Today's divided Sixth Circuit opinion in a habeas case is Ferensic v. Birkett. In this case, Judges Gilman and Clay affirmed the decision of the federal district court to grant the habeas petition. Judge McKeague dissented. Judge Gilman's opinion for the majority begins:
A Michigan state jury convicted Robert Ferensic in 1999 of armed robbery, home invasion, and possession of a firearm during the commission of a felony. The entirety of the evidence against Ferensic was based upon eyewitness identifications made by the victimized couple, Alexander and Angie Kostoff. Ferensic appealed, arguing among other things that (1) the trial court had violated his right to present a defense by preventing two of his witnesses—Dr. Harvey Shulman, an expert on eyewitness identification, and Danny St. John, who had observed the robbers prior to their entering the Kostoffs’ home—from testifying, and (2) his counsel had been constitutionally ineffective in failing to ensure that these two witnesses were allowed to testify. The Michigan Court of Appeals upheld Ferensic’s convictions, essentially reasoning that the nonappearance of both Dr. Shulman and St. John, whether attributable to the actions of the trial judge or of defense counsel, did not prejudice Ferensic.
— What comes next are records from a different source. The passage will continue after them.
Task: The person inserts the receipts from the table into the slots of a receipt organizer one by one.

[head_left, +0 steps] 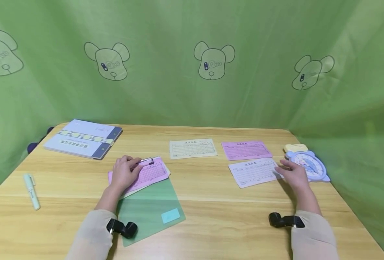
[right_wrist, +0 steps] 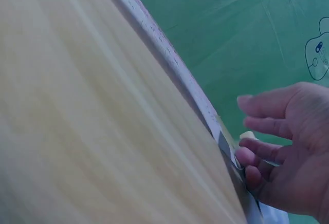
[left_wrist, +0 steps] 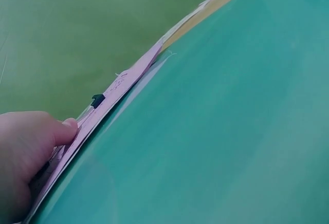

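Note:
A translucent green clipboard (head_left: 149, 213) with a blue label lies left of centre. Pink slip (head_left: 151, 176) and a paler slip under it rest on its far end, by a thin metal clip (head_left: 146, 161) with a black tip. My left hand (head_left: 126, 171) curls over that clip and grips it; in the left wrist view the thumb (left_wrist: 66, 131) lies along the pink slip. On the right, my right hand (head_left: 292, 174) hovers with loosely bent fingers, fingertips at the right edge of a white slip (head_left: 253, 172). No object shows between those fingers in the right wrist view.
Behind the white slip lie another pink slip (head_left: 246, 150) and a cream slip (head_left: 193, 148). A blue clock-like dial (head_left: 309, 166) and a yellow block (head_left: 295, 147) sit beside the right hand. At left are a notebook (head_left: 83, 139) and a pale green highlighter (head_left: 31, 191).

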Tool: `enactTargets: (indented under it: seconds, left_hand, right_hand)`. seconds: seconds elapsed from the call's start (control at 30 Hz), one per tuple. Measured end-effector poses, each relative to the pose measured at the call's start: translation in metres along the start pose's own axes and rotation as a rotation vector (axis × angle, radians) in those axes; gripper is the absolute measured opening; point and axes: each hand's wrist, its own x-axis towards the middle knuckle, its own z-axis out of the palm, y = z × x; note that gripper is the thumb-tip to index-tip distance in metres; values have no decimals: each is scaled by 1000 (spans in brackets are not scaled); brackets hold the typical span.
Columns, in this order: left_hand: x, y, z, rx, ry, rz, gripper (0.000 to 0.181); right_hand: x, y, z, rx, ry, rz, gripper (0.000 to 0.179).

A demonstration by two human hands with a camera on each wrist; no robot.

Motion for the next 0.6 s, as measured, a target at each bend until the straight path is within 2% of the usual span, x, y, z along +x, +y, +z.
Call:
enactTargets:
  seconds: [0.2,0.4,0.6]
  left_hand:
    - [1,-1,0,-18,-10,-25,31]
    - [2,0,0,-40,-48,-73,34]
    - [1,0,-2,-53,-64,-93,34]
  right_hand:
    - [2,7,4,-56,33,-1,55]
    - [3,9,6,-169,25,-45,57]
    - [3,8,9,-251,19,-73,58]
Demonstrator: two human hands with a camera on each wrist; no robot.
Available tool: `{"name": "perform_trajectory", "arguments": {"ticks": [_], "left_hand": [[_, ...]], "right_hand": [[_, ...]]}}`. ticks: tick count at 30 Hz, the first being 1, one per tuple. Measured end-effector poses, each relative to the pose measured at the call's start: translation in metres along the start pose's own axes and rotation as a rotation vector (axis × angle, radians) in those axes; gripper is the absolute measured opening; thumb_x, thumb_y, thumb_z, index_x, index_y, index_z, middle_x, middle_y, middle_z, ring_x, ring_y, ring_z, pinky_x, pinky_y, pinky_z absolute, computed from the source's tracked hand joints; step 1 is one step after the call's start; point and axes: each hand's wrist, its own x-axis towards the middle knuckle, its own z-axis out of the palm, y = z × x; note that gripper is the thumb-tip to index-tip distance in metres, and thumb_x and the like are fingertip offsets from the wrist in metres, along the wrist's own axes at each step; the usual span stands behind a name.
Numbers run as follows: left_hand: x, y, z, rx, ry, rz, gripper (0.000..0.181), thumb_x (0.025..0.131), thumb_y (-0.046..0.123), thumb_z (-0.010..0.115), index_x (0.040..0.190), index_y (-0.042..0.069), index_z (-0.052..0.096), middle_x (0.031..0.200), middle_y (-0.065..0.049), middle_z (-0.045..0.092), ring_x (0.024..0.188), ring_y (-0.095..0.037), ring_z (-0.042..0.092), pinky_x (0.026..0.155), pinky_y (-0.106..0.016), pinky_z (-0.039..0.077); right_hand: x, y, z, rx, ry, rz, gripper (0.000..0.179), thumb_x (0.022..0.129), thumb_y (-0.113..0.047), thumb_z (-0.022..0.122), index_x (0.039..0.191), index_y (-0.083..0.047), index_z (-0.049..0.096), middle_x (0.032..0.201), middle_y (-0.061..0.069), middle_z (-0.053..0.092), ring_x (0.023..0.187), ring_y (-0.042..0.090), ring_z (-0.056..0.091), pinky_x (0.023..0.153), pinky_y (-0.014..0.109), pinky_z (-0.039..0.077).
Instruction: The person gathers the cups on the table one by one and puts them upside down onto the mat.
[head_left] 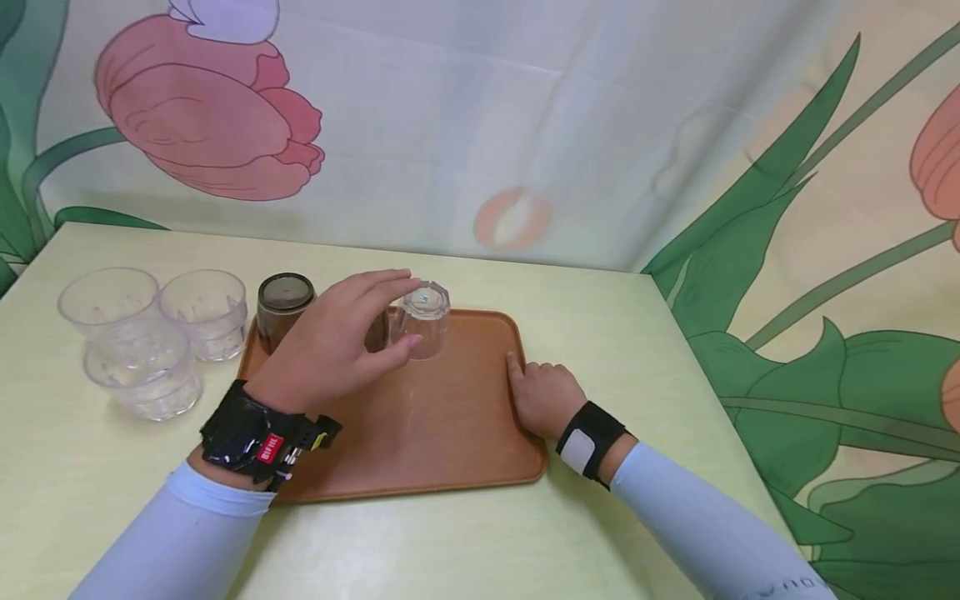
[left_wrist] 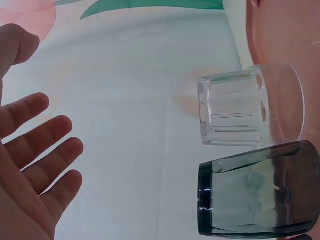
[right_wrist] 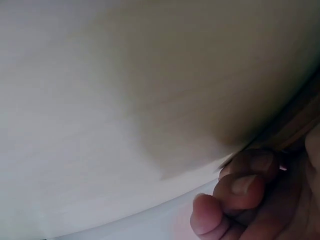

Ferensic subsequently petitioned the federal district court for a writ of habeas corpus, again raising the two grounds mentioned above. Having determined that the Michigan Court of Appeals’s ruling on each ground constituted an unreasonable application of clearly established federal law, the district court conditionally granted Ferensic’s petition. The Warden now appeals. For the reasons set forth below, we AFFIRM the judgment of the district court.
Judge McKeague, for his part, began his dissent thusly:
I would hold that the rejection by the Michigan Court of Appeals of Ferensic’s claims of error as to the testimony of witnesses Shulman and St. John was neither contrary to nor an unreasonable application of federal law. I would therefore reverse the district court’s grant of the writ of habeas corpus.
Given the lineup of this case, and the length of Judge McKeague's dissent, I would not be surprised if this case were reheard en banc.